Sul primo versante, l'Amministrazione finanziaria concorda con il contribuente nel ritenere che i pagamenti accreditati all'ex partner di un'associazione professionale sotto forma di indennità di recesso sono tassati separatamente. Infatti, come precisa la risoluzione, se nel corso del periodo d'imposta il rapporto associativo viene meno per recesso, esclusione o morte del socio, a questo o ai suoi eredi di solito viene versata una quota pari al conferimento effettuato inizialmente e una quota aggiuntiva che dovrebbe tener conto del contributo dato dal socio recedente all'acquisizione della clientela. A questi importi, stando alle disposizioni del Testo unico delle imposte sui redditi, l'Irpef si applica separatamente se il periodo di tempo che intercorre tra la costituzione della società e la comunicazione del recesso è superiore a cinque anni.

A questo proposito è opportuno ricordare che il Tuir equipara il regime fiscale applicabile alle associazioni professionali a quello in vigore per le società semplici. Entrambe le tipologie infatti sono accomunate dagli stessi elementi costitutivi, dall'esercizio collettivo di un'attività che genera reddito alla volontà contrattuale di suddividere gli utili, passando per il conferimento di beni e servizi. Inoltre, la risoluzione precisa che i redditi derivanti dall'esercizio di arti e professioni sono classificati come redditi di lavoro autonomo anche se prodotti in forma associata, mentre rientrano tra i redditi di partecipazione quelli attribuiti dallo studio ai singoli associati indipendentemente da quanto essi percepiscano effettivamente. Le modalità di ripartizione degli utili dell'associazione sono infatti stabilite in maniera autonoma dal relativo statuto.

Passando al trattamento fiscale dell'indennità di recesso ai fini Iva, le Entrate sottolineano in via preliminare che gli studi associati sono costituiti da professionisti iscritti ad appositi albi professionali che si associano per regolare i loro rapporti in relazione alle spese e ai compensi della loro attività. In questi casi, pur essendo il singolo professionista a prestare la sua assistenza al cliente, la fattura per il compenso è emessa dallo studio, che sostiene anche le spese necessarie per lo svolgimento del lavoro. Le fatture, inoltre, riportano il numero di partita Iva dello studio e non quello eventualmente posseduto dai professionisti che ne fanno parte.
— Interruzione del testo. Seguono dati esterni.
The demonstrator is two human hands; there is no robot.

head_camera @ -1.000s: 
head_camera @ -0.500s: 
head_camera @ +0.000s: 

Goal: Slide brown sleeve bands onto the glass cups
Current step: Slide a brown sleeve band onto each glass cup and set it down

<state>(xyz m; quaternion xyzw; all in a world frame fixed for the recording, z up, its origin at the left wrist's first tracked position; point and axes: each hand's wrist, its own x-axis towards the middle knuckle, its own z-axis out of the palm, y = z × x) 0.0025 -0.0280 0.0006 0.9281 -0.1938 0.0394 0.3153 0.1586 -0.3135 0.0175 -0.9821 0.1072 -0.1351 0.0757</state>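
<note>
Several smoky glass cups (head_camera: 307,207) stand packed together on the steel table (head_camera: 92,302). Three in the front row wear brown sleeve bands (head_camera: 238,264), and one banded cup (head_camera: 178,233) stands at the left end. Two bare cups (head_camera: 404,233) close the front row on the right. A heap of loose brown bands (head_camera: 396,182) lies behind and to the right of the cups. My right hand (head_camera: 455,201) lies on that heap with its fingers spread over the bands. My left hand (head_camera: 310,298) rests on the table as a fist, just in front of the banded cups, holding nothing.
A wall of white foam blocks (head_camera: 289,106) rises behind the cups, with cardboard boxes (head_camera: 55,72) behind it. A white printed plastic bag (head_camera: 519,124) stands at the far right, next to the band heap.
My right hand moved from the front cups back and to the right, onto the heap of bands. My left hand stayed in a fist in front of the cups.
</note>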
Tutti questi dati dimostrano che l'effettivo esercente dell'attività professionale non è il singolo associato, ma lo studio nel suo complesso. Ne consegue che il pagamento dell'indennità di recesso ai soci è del tutto irrilevante ai fini dell'Iva. Questo compenso non è altro che "la naturale proiezione delle componenti ordinarie collegate all'attività svolta dal singolo professionista associato nella fase in cui operava nell'ambito dell'organizzazione".
Una conclusione, quella dell'Agenzia, che discorda in parte con la soluzione prospettata dal contribuente attraverso un'istanza di interpello. Secondo il professionista, che prima del recesso esercitava la professione di avvocato in uno studio associato, la remunerazione attribuitagli dall'associazione è imponibile ai fini Iva e deve essere assoggettata a tassazione separata ai fini Irpef. Ciò comporterebbe, per quanto riguarda l'imposta sul valore aggiunto, l'apertura di un'autonoma partita Iva da parte dell'ex socio. Un impegno scongiurato grazie al fatto che i compensi sfuggono dal campo di applicazione dell'imposta.